**What you are asked to do**:
From the listing below, extract every line in which the word "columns" appears.

Segment Start: Records for this task

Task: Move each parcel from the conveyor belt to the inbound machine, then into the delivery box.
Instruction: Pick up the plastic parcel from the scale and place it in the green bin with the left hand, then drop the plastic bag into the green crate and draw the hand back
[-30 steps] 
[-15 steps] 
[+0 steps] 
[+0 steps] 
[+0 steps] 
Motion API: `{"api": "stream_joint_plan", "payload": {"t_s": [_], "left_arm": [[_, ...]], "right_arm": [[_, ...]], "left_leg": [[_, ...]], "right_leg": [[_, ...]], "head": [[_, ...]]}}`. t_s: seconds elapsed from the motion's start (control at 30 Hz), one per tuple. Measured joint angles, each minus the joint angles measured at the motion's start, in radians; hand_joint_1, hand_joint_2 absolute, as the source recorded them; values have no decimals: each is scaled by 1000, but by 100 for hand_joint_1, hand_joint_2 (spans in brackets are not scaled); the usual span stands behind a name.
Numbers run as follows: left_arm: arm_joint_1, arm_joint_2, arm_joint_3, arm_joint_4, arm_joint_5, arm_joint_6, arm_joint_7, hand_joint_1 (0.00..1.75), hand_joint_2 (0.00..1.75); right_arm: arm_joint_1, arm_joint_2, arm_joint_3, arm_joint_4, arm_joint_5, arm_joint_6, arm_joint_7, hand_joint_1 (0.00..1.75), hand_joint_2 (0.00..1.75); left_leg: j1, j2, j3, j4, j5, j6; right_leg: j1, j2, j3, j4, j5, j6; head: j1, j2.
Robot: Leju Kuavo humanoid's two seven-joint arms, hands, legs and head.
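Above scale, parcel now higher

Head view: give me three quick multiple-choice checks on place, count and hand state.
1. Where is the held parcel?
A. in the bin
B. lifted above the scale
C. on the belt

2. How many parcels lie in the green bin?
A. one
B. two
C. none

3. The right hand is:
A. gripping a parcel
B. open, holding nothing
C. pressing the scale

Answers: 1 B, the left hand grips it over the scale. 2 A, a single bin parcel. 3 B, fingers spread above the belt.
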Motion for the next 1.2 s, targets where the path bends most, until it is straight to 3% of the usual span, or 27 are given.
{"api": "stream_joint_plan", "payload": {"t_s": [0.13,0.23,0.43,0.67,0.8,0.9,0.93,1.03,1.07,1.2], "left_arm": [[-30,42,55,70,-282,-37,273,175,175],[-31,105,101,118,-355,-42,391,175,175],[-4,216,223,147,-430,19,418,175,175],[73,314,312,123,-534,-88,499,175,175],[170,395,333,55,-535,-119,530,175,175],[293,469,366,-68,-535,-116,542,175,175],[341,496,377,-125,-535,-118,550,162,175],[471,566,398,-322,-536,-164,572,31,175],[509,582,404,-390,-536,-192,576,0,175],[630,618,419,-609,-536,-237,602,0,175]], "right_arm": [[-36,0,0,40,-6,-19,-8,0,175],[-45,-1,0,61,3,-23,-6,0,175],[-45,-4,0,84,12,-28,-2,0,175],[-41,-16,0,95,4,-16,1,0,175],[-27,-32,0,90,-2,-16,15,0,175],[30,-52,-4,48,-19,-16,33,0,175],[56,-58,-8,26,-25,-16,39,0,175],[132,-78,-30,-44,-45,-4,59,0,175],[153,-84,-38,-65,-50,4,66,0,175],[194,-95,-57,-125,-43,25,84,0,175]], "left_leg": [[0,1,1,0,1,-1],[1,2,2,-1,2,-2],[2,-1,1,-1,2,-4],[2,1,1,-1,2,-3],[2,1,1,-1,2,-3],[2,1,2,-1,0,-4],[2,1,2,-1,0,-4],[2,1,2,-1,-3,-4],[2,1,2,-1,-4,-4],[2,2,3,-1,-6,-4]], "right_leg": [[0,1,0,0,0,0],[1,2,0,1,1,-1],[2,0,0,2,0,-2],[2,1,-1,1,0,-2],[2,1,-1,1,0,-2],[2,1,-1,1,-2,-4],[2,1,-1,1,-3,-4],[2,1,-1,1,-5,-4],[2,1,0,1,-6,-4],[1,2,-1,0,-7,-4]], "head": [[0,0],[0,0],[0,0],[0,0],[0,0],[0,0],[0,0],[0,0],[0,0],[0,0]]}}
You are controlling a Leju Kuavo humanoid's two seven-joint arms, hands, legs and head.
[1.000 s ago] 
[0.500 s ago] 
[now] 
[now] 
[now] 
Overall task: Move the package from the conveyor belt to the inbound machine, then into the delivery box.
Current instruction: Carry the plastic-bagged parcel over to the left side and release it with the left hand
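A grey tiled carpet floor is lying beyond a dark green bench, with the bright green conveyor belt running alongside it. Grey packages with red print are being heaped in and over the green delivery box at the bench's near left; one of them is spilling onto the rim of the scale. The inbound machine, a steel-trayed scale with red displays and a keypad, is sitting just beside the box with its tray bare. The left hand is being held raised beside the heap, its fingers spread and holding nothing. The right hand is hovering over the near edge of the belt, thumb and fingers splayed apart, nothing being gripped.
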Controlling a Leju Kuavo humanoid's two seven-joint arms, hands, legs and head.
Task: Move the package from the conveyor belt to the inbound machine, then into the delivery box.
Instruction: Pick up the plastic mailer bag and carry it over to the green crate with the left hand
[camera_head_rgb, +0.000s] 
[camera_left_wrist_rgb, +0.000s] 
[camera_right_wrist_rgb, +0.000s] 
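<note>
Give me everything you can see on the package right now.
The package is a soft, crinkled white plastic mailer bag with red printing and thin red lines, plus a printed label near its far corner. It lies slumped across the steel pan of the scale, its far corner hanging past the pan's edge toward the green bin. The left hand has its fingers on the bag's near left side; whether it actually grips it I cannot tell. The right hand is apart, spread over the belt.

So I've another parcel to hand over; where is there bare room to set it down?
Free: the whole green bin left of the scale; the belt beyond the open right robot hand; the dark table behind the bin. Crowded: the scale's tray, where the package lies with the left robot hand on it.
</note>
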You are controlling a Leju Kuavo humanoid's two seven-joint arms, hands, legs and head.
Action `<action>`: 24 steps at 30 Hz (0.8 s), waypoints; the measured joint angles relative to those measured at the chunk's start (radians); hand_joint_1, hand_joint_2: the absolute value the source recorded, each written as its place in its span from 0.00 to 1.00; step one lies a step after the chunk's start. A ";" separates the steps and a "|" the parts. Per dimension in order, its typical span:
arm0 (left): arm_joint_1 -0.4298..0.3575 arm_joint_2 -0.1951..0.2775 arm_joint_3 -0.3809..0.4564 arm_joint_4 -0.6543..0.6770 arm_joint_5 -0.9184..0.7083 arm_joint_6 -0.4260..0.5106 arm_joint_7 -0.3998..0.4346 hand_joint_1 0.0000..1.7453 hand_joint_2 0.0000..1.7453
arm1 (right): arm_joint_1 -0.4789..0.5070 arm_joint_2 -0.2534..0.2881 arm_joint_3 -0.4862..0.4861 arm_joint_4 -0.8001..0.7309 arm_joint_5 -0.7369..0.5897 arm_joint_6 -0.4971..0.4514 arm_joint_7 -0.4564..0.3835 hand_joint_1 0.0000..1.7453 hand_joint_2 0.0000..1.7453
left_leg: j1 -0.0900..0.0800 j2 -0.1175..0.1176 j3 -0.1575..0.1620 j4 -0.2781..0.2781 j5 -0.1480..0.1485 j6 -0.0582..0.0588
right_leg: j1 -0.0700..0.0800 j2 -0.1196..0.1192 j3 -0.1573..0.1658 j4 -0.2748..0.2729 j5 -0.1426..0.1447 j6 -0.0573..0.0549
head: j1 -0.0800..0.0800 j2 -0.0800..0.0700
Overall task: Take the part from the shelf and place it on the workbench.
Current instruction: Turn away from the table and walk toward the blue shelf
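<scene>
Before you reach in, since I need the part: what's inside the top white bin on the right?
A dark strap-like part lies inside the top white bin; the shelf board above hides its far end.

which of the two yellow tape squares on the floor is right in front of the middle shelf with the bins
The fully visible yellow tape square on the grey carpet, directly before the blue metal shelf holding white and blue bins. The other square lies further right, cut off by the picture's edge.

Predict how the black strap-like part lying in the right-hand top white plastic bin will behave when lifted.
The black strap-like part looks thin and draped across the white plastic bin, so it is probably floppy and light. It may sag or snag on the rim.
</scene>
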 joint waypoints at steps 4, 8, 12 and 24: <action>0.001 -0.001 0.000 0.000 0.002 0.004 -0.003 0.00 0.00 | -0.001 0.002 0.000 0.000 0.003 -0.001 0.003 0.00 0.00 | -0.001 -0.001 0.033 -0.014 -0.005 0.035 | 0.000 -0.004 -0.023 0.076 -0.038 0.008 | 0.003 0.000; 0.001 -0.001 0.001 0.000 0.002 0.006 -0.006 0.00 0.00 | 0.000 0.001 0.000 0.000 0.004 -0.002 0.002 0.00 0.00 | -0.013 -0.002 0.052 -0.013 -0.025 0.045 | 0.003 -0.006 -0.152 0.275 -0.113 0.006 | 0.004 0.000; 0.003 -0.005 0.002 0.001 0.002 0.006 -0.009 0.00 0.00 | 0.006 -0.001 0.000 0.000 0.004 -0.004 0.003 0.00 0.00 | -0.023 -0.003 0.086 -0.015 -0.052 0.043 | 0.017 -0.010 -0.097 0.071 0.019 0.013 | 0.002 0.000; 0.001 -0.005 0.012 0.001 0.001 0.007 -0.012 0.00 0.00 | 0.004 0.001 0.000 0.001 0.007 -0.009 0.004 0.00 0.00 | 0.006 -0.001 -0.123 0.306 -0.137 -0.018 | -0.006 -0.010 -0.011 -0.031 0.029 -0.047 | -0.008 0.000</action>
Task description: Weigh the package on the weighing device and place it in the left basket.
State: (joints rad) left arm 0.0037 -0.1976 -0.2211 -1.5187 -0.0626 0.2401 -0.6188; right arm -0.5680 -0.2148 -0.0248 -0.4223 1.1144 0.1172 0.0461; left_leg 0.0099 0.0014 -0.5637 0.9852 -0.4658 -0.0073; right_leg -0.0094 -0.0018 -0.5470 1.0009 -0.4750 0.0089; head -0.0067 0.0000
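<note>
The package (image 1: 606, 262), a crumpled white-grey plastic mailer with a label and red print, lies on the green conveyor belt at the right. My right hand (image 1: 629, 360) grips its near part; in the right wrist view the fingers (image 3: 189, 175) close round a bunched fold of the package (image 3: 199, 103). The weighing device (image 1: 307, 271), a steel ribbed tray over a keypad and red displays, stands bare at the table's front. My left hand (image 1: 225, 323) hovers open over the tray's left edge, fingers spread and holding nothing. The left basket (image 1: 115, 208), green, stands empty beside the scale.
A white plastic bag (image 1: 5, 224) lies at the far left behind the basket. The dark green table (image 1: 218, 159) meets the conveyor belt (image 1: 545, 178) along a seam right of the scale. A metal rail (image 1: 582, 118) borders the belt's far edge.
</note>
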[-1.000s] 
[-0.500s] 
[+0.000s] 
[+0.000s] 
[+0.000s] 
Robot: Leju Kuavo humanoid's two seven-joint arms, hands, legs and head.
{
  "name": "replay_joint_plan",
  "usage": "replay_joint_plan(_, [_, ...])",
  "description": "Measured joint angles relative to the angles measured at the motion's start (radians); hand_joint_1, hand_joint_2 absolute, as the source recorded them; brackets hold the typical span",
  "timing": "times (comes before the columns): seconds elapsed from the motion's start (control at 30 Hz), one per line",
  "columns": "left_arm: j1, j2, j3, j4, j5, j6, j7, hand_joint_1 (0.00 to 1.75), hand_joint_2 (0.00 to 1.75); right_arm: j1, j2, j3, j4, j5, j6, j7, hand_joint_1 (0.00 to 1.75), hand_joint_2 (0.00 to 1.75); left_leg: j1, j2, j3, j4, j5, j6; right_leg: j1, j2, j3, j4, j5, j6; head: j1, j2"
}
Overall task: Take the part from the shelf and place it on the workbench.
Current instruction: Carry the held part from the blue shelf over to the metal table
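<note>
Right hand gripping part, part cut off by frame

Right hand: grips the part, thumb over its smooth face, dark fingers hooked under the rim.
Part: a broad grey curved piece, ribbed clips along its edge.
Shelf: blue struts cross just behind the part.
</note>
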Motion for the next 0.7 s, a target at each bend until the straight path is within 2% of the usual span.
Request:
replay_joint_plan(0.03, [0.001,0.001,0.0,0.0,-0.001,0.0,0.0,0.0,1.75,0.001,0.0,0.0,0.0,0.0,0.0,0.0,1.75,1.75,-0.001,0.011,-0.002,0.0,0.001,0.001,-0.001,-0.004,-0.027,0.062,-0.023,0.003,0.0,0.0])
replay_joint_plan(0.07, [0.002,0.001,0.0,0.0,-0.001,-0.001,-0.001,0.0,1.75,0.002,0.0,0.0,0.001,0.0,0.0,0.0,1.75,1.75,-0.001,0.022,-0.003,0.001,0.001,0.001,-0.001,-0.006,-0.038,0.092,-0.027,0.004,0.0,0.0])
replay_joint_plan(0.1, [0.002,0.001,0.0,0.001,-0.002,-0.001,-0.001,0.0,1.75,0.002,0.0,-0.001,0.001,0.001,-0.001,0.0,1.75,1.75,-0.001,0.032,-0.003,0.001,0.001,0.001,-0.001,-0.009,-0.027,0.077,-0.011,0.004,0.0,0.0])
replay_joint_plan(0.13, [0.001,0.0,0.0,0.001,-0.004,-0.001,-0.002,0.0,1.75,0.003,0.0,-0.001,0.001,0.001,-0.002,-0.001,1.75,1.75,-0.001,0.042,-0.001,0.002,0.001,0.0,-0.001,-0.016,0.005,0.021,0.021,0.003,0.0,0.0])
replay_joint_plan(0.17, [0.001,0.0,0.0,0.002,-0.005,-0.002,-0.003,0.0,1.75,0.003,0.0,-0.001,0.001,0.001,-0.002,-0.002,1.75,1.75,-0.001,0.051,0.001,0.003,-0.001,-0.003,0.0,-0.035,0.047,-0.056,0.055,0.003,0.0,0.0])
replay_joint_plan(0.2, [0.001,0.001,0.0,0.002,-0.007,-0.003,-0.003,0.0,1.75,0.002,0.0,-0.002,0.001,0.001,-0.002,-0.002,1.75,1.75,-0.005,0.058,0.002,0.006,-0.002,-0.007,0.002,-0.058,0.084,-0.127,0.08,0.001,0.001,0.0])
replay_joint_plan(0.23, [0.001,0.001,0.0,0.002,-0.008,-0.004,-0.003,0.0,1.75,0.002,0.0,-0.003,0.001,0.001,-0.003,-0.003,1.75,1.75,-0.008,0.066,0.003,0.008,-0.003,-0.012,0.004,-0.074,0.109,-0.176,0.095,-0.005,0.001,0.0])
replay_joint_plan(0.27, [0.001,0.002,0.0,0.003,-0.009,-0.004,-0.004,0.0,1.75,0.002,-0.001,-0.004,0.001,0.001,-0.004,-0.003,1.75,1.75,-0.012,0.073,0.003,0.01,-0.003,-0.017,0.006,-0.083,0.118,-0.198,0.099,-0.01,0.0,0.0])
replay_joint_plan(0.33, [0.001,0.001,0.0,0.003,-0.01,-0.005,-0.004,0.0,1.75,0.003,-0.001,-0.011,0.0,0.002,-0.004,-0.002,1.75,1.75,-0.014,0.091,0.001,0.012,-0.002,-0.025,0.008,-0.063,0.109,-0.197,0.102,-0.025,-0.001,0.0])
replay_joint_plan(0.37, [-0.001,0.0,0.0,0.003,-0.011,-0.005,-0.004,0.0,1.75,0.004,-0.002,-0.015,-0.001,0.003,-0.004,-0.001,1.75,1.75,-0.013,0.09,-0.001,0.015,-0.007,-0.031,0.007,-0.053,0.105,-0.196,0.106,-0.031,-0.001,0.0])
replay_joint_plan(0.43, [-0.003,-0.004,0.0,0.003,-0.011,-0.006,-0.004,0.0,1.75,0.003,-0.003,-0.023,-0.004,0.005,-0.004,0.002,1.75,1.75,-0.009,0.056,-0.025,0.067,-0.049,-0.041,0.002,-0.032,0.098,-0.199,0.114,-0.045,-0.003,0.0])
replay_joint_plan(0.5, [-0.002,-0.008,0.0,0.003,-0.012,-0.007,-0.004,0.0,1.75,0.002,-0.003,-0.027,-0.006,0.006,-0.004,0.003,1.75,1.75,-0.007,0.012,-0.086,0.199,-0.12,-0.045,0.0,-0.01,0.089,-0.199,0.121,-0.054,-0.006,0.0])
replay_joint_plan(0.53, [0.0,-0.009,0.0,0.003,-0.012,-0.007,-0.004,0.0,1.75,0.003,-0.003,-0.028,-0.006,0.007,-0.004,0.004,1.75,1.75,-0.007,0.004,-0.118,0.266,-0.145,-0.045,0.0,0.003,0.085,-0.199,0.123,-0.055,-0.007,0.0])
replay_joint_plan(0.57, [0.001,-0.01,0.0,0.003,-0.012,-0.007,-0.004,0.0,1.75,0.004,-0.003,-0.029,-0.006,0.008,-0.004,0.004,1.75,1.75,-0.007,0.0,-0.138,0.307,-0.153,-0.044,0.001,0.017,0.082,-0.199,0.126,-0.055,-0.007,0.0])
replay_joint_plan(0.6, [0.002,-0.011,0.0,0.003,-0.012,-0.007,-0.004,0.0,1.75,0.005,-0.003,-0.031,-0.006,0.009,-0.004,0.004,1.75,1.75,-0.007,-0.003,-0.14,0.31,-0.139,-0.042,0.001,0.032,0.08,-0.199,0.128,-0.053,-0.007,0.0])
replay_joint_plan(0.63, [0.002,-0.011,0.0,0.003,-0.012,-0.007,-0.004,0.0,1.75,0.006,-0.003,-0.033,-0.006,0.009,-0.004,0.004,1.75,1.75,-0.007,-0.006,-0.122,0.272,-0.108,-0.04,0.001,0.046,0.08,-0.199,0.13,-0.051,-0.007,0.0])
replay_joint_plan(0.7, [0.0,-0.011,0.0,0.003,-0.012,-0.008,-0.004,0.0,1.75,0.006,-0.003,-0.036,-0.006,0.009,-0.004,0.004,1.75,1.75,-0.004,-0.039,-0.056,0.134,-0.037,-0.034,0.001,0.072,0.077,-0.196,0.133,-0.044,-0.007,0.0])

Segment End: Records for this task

**Solved exercise**:
  "timing": "times (comes before the columns): seconds elapsed from the motion's start (control at 30 Hz), one per line",
  "columns": "left_arm: j1, j2, j3, j4, j5, j6, j7, hand_joint_1 (0.00 to 1.75), hand_joint_2 (0.00 to 1.75); right_arm: j1, j2, j3, j4, j5, j6, j7, hand_joint_1 (0.00 to 1.75), hand_joint_2 (0.00 to 1.75); left_leg: j1, j2, j3, j4, j5, j6; right_leg: j1, j2, j3, j4, j5, j6; head: j1, j2"

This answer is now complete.